Chronicles of an ICU Nurse during Covid-19: The Psychological Impact
Since last summer, I have been taking care of Covid-19 patients in need of intensive care. Here is my story about what it is like to work as a nurse during this pandemic.
South Korea, Eastern Asia
Story by Lee Jayoung. Edited by Stéphanie Hamel
Published on June 8, 2021. Reading time: 4 minutes
This story is also available in
Content Warning: This story contains descriptions of ICU patients' physical and psychological degradation due to Covid-19, which might be upsetting to some readers.
I am a nurse and I work at the Intensive Care Unit (ICU) of a large state hospital in Seoul, South Korea. Since last summer, I have been taking care of Covid-19 patients in need of intensive care. Here is my story about what it is like to work as a nurse during this pandemic.

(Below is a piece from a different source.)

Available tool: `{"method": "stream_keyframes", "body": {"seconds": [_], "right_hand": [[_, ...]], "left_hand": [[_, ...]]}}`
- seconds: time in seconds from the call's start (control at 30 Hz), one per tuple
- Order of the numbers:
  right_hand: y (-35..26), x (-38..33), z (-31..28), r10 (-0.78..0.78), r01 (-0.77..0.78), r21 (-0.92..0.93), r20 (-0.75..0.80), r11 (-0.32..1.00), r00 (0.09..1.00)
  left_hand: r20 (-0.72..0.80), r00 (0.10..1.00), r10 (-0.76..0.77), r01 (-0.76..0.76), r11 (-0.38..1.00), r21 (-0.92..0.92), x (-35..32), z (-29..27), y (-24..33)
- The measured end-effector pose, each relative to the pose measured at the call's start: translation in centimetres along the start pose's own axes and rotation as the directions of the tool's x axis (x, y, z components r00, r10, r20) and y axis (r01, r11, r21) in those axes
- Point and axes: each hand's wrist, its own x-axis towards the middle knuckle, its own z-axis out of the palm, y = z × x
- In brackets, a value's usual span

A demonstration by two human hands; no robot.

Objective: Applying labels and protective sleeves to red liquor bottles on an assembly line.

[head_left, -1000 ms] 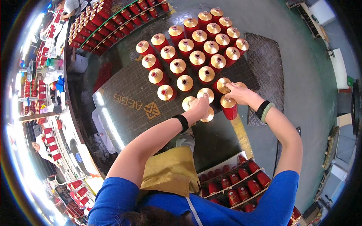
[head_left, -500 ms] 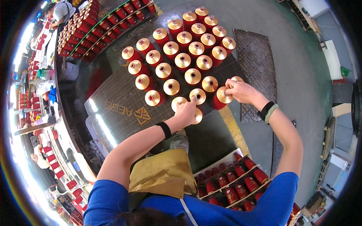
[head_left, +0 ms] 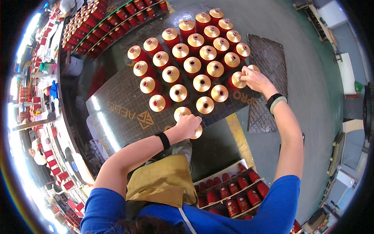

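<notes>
Tall red bottles with gold shoulders and open necks stand in loose rows on a dark board; one is a bottle [head_left: 201,83] near the middle. My left hand [head_left: 188,124] is closed at the near edge of the board. Gold-topped bottles show on both sides of it, a far one [head_left: 182,113] and a near one [head_left: 196,132], their necks hidden by my fingers. At the right end of the rows, my right hand [head_left: 257,81] pinches the neck of a bottle [head_left: 238,79]. Another gold top [head_left: 253,68] shows just beyond those fingers.
Under the bottles lies the dark printed board [head_left: 124,113]. A textured metal plate [head_left: 269,58] is on the floor to the right. Racks of red bottles stand at the far left [head_left: 117,23] and near my right side [head_left: 233,191]. A person [head_left: 70,6] is at the far left.
My right hand has moved away from me with its bottle, to the right end of the rows. My left hand has drawn a little nearer me, apart from the bottle it was touching.
</notes>
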Motion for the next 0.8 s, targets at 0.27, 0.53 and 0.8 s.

Beyond the effects Covid-19 has on the body, I have noted that the coronavirus has greater psychological effects on ICU patients than other illnesses. Patients are alone in the isolation ward; they cannot see their families and friends. They are ill with this still-very-unknown disease and they lay in bed, contemplating the possibility of death. Being in a hospital room with lighting and background machine noises also means that these patients often have trouble sleeping. They are in a state of constant uncertainty and it is very hard for them. As someone who has to watch these people every day, I find myself struggling too. I am not only their nurse—I have also become their family, their friend. Naturally, this deeply affects me psychologically.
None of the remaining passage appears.